IH - Quais serão as prioridades a serem assumidas na paróquia?

Padre Marcelo - Estar em uma paróquia centenária tem seus privilégios e ao mesmo tempo muitos desafios. A Matriz da cidade de Jardinópolis completa 120 anos em 2018. Sou o 16º Vigário na história desta Igreja. E como amante da história da nossa Arquidiocese, vejo que uma das prioridades a ser assumida na paróquia é não deixar morrer a história no coração dos fiéis. Quantos já deram suas vidas para manter acesa a chama da fé na “terra da manga” desde os tempos áureos das ferrovias e da crescente urbanização na região de Ribeirão Preto. Desta paróquia, já nasceram mais 3 paróquias (Nossa Senhora de Fátima, São Sebastião, São Pedro Apóstolo) e um Santuário Arquidiocesano (Senhor Bom Jesus da Lapa).

Outra prioridade não menos importante é suscitar o espírito de “comunidade de comunidades”. Mesmo sendo uma Igreja do centro da cidade, abraça inúmeras capelas com comunidades (Nossa Senhora Aparecida, São José, Santa Luzia, Sagrado Coração de Jesus, Espírito Santo) e ainda precisa fortalecer outras comunidades nos bairros novos em direção à cidade de Brodowski (São Francisco de Assis e Santo Antônio de Pádua). É um trabalho de extrema importância na evangelização hoje.
 
IH - Que avaliação faz do trabalho na paróquia São Pedro, em Jurucê (2012-2018)?

Padre Marcelo - Jurucê sempre ficará no meu coração.
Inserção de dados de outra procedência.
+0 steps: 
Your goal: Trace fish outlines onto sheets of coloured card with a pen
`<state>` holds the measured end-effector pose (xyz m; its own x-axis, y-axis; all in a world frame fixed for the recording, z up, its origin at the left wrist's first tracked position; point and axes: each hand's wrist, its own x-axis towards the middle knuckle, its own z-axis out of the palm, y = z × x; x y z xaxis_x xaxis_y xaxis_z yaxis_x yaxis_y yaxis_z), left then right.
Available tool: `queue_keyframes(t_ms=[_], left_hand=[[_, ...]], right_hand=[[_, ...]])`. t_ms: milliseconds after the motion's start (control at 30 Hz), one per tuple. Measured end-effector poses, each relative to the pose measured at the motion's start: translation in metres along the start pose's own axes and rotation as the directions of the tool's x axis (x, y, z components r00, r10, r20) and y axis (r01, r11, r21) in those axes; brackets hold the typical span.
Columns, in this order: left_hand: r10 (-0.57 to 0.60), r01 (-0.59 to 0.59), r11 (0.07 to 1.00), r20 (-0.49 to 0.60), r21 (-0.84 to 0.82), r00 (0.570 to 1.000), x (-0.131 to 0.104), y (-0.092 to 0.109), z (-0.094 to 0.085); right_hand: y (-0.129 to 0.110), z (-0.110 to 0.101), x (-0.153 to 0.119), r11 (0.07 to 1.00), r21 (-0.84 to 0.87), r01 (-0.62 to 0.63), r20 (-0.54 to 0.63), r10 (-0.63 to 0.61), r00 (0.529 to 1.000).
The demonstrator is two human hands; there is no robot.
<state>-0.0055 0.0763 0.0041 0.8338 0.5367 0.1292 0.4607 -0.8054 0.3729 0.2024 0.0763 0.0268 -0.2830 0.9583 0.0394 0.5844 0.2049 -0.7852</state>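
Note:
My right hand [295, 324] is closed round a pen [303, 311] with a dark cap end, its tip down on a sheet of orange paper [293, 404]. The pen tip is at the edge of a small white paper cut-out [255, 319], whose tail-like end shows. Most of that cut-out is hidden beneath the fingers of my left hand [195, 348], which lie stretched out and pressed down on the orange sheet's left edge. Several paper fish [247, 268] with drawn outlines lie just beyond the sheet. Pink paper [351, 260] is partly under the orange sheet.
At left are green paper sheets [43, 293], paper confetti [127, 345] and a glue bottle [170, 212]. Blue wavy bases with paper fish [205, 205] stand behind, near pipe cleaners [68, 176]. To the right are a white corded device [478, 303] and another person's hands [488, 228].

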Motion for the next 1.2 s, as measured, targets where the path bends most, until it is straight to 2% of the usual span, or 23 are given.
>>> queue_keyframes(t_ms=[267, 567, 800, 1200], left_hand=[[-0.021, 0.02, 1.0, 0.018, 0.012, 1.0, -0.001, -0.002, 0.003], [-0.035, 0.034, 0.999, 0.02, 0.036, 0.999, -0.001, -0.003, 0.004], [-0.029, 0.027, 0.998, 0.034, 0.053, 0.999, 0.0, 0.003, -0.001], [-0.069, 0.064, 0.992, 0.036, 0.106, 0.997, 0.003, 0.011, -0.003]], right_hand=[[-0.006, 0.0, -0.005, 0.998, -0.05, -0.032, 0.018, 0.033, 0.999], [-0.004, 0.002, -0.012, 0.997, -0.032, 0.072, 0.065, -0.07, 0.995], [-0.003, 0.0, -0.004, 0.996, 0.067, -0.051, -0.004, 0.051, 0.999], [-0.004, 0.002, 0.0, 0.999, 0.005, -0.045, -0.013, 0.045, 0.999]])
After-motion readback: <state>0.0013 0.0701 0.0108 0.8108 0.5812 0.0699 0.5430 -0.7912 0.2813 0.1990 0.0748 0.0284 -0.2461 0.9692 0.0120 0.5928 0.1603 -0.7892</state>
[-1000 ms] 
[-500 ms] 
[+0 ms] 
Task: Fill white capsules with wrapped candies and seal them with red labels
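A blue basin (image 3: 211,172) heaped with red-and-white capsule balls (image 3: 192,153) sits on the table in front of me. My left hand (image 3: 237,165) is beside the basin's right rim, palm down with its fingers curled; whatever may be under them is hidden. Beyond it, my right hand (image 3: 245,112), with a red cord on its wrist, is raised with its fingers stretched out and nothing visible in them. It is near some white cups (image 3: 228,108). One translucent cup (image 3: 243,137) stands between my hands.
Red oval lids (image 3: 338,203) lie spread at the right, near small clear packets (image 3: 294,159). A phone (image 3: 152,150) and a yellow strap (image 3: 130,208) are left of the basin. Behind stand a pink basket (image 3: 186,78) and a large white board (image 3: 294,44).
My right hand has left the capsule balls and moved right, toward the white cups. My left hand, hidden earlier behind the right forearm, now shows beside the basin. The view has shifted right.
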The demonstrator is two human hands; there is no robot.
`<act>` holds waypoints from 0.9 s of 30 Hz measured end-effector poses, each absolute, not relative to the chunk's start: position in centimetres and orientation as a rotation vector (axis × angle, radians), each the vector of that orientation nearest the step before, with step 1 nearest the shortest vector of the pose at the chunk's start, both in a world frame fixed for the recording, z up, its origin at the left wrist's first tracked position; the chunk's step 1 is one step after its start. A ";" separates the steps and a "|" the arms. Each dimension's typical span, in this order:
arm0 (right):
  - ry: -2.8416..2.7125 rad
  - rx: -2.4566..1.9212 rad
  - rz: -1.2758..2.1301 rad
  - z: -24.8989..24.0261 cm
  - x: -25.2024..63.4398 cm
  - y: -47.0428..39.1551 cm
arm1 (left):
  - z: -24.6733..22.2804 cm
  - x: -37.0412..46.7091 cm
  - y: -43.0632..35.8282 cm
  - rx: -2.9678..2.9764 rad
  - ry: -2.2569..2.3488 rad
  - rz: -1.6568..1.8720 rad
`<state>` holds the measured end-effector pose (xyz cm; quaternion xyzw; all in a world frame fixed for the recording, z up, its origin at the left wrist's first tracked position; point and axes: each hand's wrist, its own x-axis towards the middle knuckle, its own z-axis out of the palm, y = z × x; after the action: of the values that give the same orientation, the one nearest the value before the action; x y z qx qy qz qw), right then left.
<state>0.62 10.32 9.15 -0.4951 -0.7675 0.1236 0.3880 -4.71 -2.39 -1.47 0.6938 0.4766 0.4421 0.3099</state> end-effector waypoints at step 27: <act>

Foi a primeira paróquia que assumi e lá fiz o que esteve ao meu alcance nestes 6 anos. Não é fácil manter erguida uma comunidade com tantos desafios financeiros e pastorais. Mas os fiéis em nenhum momento me deixaram só. Celebramos, festejamos, construímos, reformamos, confraternizamos da melhor maneira possível.

Como ainda é uma paróquia jovem, as outras gerações poderão suscitar ainda mais operários para a messe e manter viva uma tradição cristã que é tão antiga como nossa arquidiocese. Sempre rezarei por esta comunidade que me acolheu tão bem!